* _What is expected_
Print the full listing once more, exactly as given.

* _Source material_
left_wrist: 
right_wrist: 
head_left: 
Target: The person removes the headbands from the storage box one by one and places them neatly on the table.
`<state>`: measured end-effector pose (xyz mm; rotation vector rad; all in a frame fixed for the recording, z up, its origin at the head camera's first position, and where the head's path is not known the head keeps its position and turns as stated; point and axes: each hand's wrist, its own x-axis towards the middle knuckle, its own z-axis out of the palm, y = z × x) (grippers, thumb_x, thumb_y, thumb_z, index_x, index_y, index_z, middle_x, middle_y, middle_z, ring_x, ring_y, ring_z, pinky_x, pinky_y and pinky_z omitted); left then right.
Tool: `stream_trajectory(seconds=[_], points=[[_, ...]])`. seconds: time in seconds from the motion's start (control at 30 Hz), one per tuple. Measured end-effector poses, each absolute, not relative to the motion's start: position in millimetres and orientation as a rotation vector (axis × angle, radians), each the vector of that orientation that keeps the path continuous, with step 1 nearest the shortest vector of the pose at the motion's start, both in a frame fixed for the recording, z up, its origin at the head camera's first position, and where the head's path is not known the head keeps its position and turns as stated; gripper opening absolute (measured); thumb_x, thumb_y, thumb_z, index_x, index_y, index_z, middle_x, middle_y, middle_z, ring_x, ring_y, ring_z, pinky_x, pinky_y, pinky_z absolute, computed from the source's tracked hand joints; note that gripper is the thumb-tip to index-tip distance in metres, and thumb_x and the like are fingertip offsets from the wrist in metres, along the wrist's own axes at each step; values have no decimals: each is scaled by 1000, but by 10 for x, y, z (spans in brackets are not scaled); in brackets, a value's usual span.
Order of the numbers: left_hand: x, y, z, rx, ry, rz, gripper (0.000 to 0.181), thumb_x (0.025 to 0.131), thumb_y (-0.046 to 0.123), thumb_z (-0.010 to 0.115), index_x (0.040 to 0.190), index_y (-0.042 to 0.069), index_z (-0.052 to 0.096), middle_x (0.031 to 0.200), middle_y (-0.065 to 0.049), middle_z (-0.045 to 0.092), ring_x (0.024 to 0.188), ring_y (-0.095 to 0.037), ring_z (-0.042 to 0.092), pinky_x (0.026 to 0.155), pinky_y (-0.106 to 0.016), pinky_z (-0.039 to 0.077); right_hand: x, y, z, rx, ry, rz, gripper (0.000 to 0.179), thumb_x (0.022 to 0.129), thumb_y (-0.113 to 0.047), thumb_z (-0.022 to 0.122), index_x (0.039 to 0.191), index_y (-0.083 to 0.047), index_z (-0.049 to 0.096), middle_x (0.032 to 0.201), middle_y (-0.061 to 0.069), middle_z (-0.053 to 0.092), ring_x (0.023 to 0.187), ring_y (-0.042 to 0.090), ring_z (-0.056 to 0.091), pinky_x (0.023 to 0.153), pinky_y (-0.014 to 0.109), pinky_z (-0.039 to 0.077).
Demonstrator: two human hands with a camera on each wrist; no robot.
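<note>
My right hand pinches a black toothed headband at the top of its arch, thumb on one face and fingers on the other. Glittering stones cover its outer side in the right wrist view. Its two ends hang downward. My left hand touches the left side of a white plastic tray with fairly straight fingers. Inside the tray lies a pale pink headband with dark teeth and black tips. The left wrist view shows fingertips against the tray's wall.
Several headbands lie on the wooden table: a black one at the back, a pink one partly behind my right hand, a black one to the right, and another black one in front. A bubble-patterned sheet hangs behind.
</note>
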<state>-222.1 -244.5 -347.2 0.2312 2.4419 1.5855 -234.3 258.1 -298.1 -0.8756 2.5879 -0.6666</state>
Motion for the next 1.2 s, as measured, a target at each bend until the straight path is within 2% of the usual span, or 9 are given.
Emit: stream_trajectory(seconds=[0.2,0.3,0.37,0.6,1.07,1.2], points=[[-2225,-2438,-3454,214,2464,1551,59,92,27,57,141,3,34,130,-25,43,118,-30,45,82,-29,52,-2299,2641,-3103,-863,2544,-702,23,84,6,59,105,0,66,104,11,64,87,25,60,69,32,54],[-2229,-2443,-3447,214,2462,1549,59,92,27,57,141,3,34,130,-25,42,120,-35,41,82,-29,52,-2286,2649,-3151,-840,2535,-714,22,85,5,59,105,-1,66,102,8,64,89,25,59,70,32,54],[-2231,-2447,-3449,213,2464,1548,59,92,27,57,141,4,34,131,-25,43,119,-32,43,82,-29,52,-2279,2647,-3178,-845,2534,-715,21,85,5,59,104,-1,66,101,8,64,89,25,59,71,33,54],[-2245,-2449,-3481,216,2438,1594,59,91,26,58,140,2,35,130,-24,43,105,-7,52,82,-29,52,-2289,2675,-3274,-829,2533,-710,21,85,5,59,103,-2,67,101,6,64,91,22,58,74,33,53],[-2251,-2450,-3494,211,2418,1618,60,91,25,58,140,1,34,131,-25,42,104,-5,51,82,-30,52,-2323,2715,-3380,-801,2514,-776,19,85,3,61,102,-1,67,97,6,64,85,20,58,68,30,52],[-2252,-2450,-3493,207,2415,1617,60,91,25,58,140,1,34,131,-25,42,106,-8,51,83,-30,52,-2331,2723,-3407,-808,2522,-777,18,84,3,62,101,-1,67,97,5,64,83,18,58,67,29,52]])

* _Exercise result_
left_wrist: 
right_wrist: 
head_left: 
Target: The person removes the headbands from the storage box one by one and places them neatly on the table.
`<state>`: measured end-effector pose (xyz mm; rotation vector rad; all in a frame fixed for the recording, z up, its origin at the head camera's first position, and where the head's path is not known the head keeps its position and turns as stated; point and axes: each hand's wrist, its own x-axis towards the middle knuckle, its own z-axis out of the palm, y = z × x) (grippers, thumb_x, thumb_y, thumb_z, index_x, index_y, index_z, middle_x, middle_y, middle_z, ring_x, ring_y, ring_z, pinky_x, pinky_y and pinky_z omitted); left then right.
Tool: `stream_trajectory(seconds=[_], points=[[_, ...]])`. seconds: time in seconds from the motion's start (control at 30 Hz), one per tuple. Measured end-effector poses, each absolute, not relative to the motion's start: position in millimetres and orientation as a rotation vector (axis × angle, radians), each the vector of that orientation that keeps the path continuous, with step 1 nearest the shortest vector of the pose at the motion's start, both in a frame fixed for the recording, z up, its origin at the head camera's first position, and where the head's path is not known the head keeps its position and turns as stated; gripper opening absolute (measured); thumb_x, thumb_y, thumb_z, index_x, index_y, index_z, middle_x, middle_y, middle_z, ring_x, ring_y, ring_z, pinky_x, pinky_y, pinky_z absolute, computed from the source's tracked hand joints; note that gripper is the thumb-tip to index-tip distance in metres, and thumb_x and the like are fingertip offsets from the wrist in metres, along the wrist's own axes at each step; values have no decimals: each is scaled by 1000, but by 10 for x, y, z (spans in brackets are not scaled); in brackets, a value's usual span.
Order of the numbers: left_hand: x, y, z, rx, ry, rz, gripper (0.000 to 0.181), thumb_x (0.025 to 0.131), thumb_y (-0.046 to 0.123), thumb_z (-0.010 to 0.115), index_x (0.040 to 0.190), index_y (-0.042 to 0.069), index_z (-0.052 to 0.096), middle_x (0.031 to 0.200), middle_y (-0.065 to 0.049), middle_z (-0.045 to 0.092), ring_x (0.024 to 0.188), ring_y (-0.095 to 0.037), ring_z (-0.042 to 0.092), pinky_x (0.026 to 0.155), pinky_y (-0.106 to 0.016), pinky_z (-0.039 to 0.077); right_hand: x, y, z, rx, ry, rz, gripper (0.000 to 0.179), thumb_x (0.022 to 0.129), thumb_y (-0.113 to 0.047), thumb_z (-0.022 to 0.122), index_x (0.039 to 0.191), index_y (-0.083 to 0.047), index_z (-0.049 to 0.096), middle_x (0.032 to 0.201), middle_y (-0.061 to 0.069), middle_z (-0.053 to 0.092), ring_x (0.023 to 0.187), ring_y (-0.042 to 0.090), ring_z (-0.056 to 0.091), pinky_x (0.023 to 0.153), pinky_y (-0.014 to 0.109), pinky_z (-0.039 to 0.077).
Demonstrator: two human hands with a camera on each wrist; no robot.
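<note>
My right hand pinches a black toothed headband at the top of its arch, thumb on one face and fingers on the other. Glittering stones cover its outer side in the right wrist view. Its two ends hang downward. My left hand touches the left side of a white plastic tray with fairly straight fingers. Inside the tray lies a pale pink headband with dark teeth and black tips. The left wrist view shows fingertips against the tray's wall.
Several headbands lie on the wooden table: a black one at the back, a pink one partly behind my right hand, a black one to the right, and another black one in front. A bubble-patterned sheet hangs behind.
</note>
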<state>-222.1 -244.5 -347.2 0.2312 2.4419 1.5855 -234.3 258.1 -298.1 -0.8756 2.5879 -0.6666</state>
Motion for the next 1.2 s, as measured, a target at each bend until the straight path is within 2% of the usual span, or 9 are given.
Emit: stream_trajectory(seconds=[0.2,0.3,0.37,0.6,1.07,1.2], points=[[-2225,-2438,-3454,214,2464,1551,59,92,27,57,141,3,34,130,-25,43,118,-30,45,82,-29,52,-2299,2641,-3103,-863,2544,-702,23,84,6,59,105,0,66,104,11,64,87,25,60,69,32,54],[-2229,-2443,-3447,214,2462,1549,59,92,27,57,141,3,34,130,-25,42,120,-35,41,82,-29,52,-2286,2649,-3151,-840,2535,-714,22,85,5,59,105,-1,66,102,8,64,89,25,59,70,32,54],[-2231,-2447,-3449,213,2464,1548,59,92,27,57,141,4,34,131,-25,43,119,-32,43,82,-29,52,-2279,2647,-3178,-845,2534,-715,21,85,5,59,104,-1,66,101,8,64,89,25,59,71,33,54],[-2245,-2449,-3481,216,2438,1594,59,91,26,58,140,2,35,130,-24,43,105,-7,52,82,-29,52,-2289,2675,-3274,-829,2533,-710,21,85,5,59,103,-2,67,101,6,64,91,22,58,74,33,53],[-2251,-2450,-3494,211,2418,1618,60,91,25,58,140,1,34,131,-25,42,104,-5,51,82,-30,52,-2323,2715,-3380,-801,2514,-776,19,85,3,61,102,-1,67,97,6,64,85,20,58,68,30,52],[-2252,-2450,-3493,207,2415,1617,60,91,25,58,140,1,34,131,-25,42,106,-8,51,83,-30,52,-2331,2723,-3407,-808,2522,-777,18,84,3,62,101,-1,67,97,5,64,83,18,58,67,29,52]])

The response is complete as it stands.